Yes, given the supposition that presenting to an ER means a certain amount of urgency/lack of longterm medical care. A particular pt's GP is likely to have more personal data already on file than a ER does and much more likely to be seen back for follow up care/further testing.

The OP doesn't even reference contacting a GP at all after several weeks of symptoms. As others have noted, OP presented to an ER with concerns relevant to poisoning/overdoses as well as several other scenarios. Given the urgent nature inherent in an ER visit for this concern, testing for all these is not unreasonable. If OP feels there was time to "pick and chose" testing, then OP should not have gone to the ER; OP should have found a GP when symptoms first presented.

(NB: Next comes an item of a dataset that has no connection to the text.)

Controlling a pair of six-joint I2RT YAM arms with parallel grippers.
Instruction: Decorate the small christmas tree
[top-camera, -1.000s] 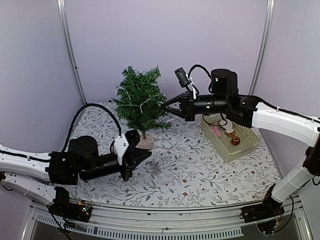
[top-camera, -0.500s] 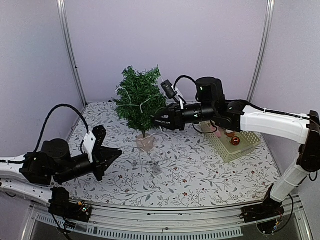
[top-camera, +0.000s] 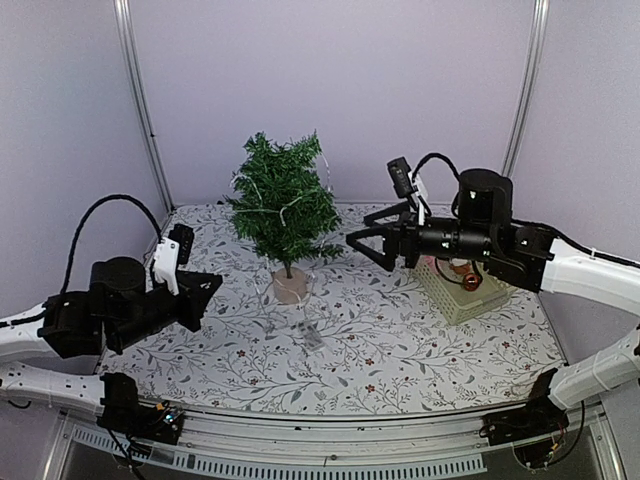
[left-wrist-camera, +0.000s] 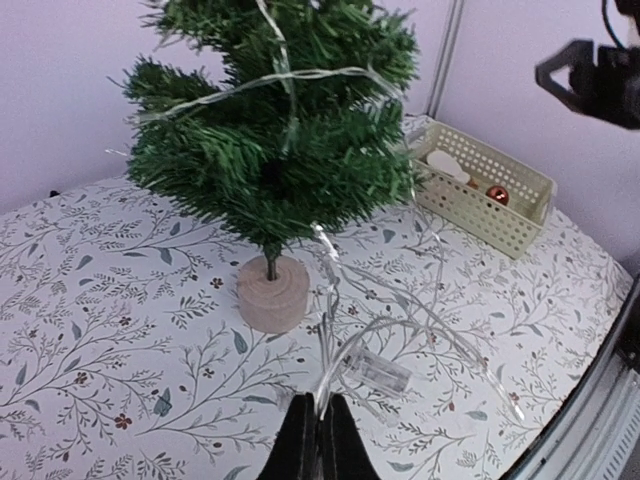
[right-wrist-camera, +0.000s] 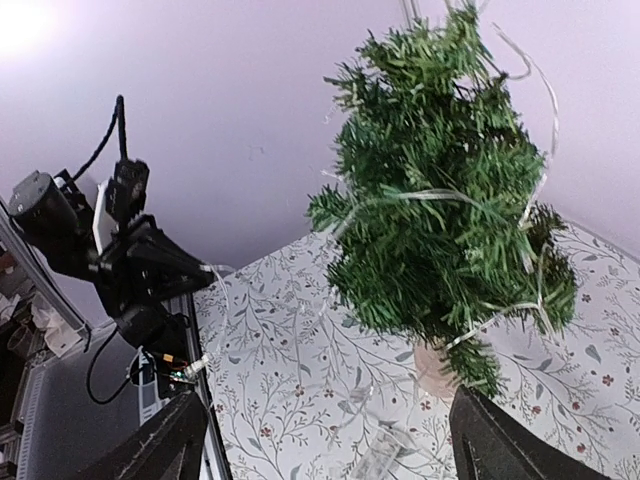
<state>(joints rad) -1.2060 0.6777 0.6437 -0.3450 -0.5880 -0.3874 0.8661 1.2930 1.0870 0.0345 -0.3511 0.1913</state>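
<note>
we log: small dark-green bristly christmas tree (top-camera: 283, 205) upright, rear-centre of floral-patterned desk (top-camera: 400, 340) | clear light string (left-wrist-camera: 310, 73) draped over it, one strand pinched by left gripper (top-camera: 212, 284), jaws closed | right gripper (top-camera: 358, 230) beside tree, jaws wide, empty

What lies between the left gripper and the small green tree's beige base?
A clear light string and its small clear box, seen from the left wrist.
</note>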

And while the turn around time for genetic testing such as Huntington Disease does not make it a common test for ER docs, I have seen it ordered by them, particularly for centers with recurrent visits from homeless/psych pts. HIV is a very routine ER order for certain cirmstances. And there are no genetic diseases in which paternity testing is a diagnostic tool for a symptomatic pt.
posted by beaning at 7:06 PM on April 4, 2011 [4 favorites]

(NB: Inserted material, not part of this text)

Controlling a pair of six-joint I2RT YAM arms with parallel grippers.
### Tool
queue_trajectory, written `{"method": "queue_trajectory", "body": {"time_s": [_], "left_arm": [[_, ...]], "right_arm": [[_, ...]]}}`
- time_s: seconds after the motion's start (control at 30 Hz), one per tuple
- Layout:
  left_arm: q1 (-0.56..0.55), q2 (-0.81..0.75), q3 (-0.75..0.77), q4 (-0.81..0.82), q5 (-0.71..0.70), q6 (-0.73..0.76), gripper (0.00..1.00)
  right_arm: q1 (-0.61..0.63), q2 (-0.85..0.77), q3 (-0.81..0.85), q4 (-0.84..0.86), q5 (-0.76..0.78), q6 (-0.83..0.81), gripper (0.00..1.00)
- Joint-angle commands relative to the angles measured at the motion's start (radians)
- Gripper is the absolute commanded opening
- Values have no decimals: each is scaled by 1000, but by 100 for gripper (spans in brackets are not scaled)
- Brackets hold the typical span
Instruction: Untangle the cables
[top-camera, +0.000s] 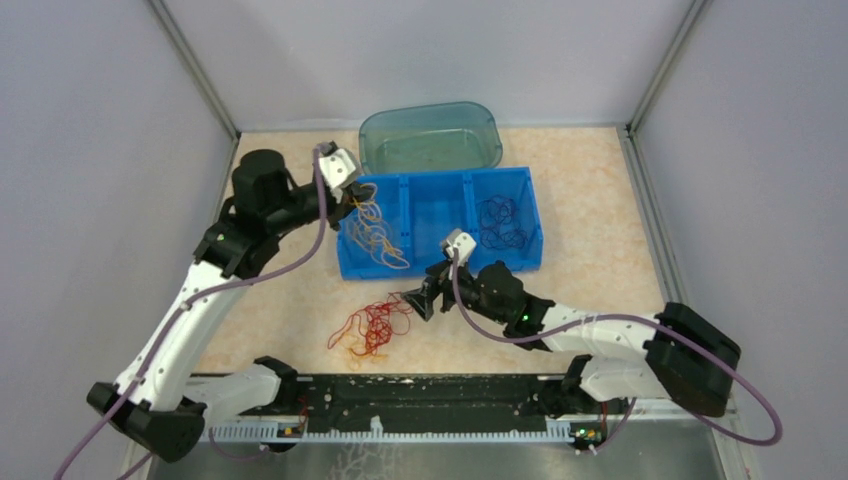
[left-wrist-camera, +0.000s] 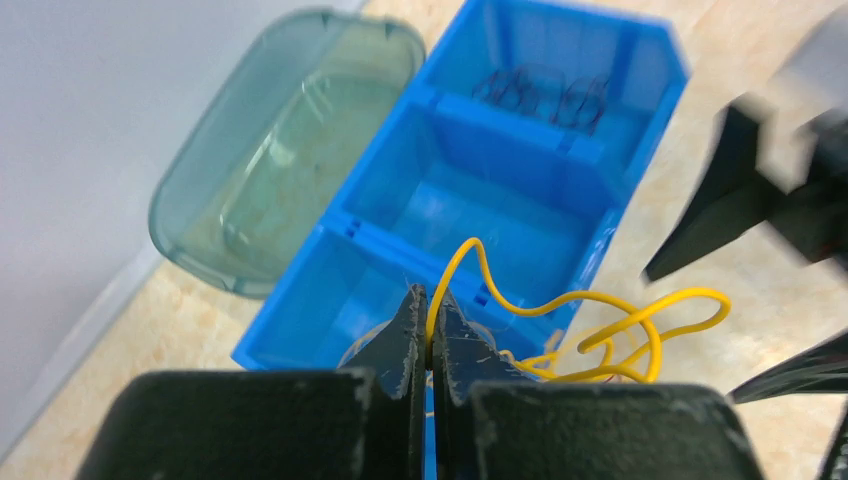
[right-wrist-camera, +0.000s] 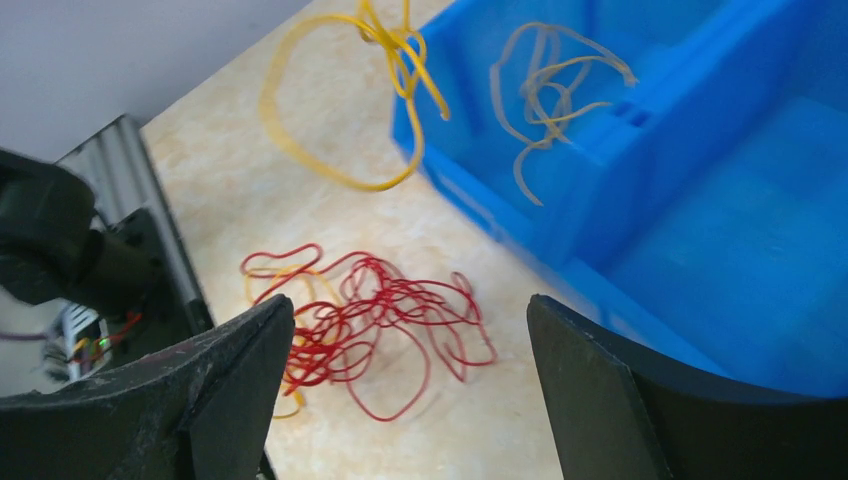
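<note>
A clump of red cables with a little yellow strand in it lies on the table in front of the blue bin. Yellow cables lie in the bin's left compartment and dark purple cables in its right one. My left gripper is above the left compartment, shut on a yellow cable that hangs from it in loops. My right gripper is open and empty, just right of and above the red cables. The hanging yellow cable also shows in the right wrist view.
A teal translucent tub stands behind the bin. The bin's middle compartment holds nothing. Grey walls close in the table at the left, back and right. A black rail runs along the near edge.
</note>
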Motion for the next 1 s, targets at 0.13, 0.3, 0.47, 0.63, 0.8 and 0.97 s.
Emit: {"method": "queue_trajectory", "body": {"time_s": [0.13,0.3,0.47,0.63,0.8,0.97], "left_arm": [[-1,149,-129,182,-203,98,0],[2,240,-151,248,-286,160,0],[4,323,-152,290,-326,194,0],[36,387,-152,374,-376,239,1],[56,421,-168,338,-375,277,54],[94,387,-131,252,-283,295,85]], "right_arm": [[4,-216,5,-151,256,-38,88],[4,-289,-4,-209,287,-34,88],[4,-307,5,-222,270,-45,87],[5,-315,19,-248,263,-54,87],[4,-328,38,-278,257,-61,88],[5,-318,62,-290,226,-86,86]]}}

In the EMERGENCY context, it seems pretty clear that the staff has to figure out:
--what their options are in terms of drugs they can treat with; and
--what is going on inside of this body we're about to do stuff to.
Why WOULDN'T drugs be relevant? They want a holistic picture of what's going on. I recently went to the dentist and his questionnaire asked about drug use and drinking. I didn't go get in his face and ask "why do you wanna know?" And that wasn't an emergency. It just seems strange to be so difficult about this issue where it occurred in the emergency context ... These people, I'm pretty sure, were trying to help, and had zero interest in invading your privacy, narcing on you, or whatever. They really see it all and couldn't care less whether you use drugs, I promise. They checked only for your own good.
posted by jayder at 7:38 PM on April 4, 2011 [2 favorites]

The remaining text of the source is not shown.